- A database is a set of related information
- Single-parent hierachy: Data is structured as a tree with nodes haveing 0 or 1 parent nodes and having 0,1, or many child nodes.
- Network database system: Sets of recrods and sets of links that define relationships between those records. Navigation of the database is like navigating a multi-parent hierarchy
- Dr. E. F. Codd, IBM, 1970
- Data represented as sets of tables
- Instead of pointers to navigate between relationships, redundant data is used to link records across different tables
- Each table has infomration that unqiuely identifies a row in that table (primary key)

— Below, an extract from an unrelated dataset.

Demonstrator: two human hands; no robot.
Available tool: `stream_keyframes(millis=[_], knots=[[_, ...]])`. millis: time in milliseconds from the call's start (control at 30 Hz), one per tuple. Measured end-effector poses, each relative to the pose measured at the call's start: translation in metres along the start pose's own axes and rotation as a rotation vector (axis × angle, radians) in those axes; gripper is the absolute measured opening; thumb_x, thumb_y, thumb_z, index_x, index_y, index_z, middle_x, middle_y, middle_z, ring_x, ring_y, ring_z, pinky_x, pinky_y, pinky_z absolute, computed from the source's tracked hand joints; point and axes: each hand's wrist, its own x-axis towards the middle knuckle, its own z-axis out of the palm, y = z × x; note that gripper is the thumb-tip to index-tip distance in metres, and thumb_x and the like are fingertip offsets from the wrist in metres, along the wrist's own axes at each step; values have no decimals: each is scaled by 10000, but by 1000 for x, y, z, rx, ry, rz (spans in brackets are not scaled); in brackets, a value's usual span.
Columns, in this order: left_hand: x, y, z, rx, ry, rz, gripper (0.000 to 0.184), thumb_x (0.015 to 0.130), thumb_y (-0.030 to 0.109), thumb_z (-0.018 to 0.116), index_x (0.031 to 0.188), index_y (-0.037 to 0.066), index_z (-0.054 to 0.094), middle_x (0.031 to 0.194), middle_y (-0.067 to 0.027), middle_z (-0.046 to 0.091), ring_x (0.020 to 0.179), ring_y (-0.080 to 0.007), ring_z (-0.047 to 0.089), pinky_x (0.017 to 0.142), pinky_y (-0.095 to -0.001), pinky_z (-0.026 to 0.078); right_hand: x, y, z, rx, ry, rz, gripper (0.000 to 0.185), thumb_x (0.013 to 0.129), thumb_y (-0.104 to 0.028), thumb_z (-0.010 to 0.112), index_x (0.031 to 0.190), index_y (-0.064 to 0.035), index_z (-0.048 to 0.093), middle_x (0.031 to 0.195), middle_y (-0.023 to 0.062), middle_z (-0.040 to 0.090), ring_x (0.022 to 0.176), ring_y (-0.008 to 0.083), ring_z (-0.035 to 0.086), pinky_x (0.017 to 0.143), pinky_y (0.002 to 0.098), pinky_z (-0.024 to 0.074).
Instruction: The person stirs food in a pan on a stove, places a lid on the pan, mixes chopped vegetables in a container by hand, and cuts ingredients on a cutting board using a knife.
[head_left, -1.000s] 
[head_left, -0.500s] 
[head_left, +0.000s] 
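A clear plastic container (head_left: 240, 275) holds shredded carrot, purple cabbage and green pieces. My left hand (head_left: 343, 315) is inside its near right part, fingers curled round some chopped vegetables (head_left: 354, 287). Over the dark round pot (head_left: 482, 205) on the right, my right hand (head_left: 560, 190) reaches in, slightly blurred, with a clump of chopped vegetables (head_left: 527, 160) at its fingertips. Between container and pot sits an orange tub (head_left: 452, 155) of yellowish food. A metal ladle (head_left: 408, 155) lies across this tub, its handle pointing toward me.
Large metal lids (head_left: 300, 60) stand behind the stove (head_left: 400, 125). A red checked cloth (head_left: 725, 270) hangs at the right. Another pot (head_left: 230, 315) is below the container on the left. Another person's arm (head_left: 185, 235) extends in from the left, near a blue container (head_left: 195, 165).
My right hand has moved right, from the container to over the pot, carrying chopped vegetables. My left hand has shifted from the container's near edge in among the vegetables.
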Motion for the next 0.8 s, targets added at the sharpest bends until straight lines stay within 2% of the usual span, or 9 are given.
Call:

- Choosing fnane/lname as the primary key is defined as a natural key while using cust_id is referred to as a surrogate key. This decision is important for the database designer
- It is important that important pieces of information only resides in one place inside the database. If you needed to change the last name of a customer you would only need to change it in one location of the database
- The process of ensuring that eaech independent piece of information is in only one place is known as normalization
- Entity: Something of interest
- Column: INdividual piece of data
- Row: Set of columns to describe an entity. Record
- Table: Set of Rows
- Result Set: Nonpersistent table
- Primary Key: Unique identifiers
- Foreign Key: Used to identify a single row in a table
- Types of SQL statements
- SQL schema statements: define data structures in the database
- SQL data statements: manipulate data structures inside the database
- SQL transaction statements: being, end, and roll back transactions
- All the data elements created bia SQL schema statements is stored in a special set of tables called the data dictionary
- This data about the data(base) is called the metadata
- You can hardcode the names of the columsn in the account table or you can query the data dictionary to determine the current set of columns and dynamically generate the report every time
- A procedural language defines both the desired results and mechanisms by which those results are achieved
- Nonprocedural langauges define the desired results but not the mechanisms of achieving those results
- Your database's optimizer decides the most efficient execution path to output the results that you desire. You can influence the optimiser by providing optimiser hints.
- When constructing your query, first you determin the tables you need, then add conditionals to filter data, then decide the columns you want to add to the results set
- MySQL and ProstgresSQL are open source database servers
- This book will use mySQL 8.0 and the mysql cli to format query results
- New database technologies have emerged to meet the needs of large companies like Amazon and Google
- Hadoop, Spark, NoSQL, NewSQL
- Distrbuted, Scalable systems typically deployed on clusters of commodity servers
- Because companies like to store data in mulitple technologies, software tools like Apache Drill can bring together data from multiple places - like Oracle, Hadoop, JSON files, CSV, Unix log files.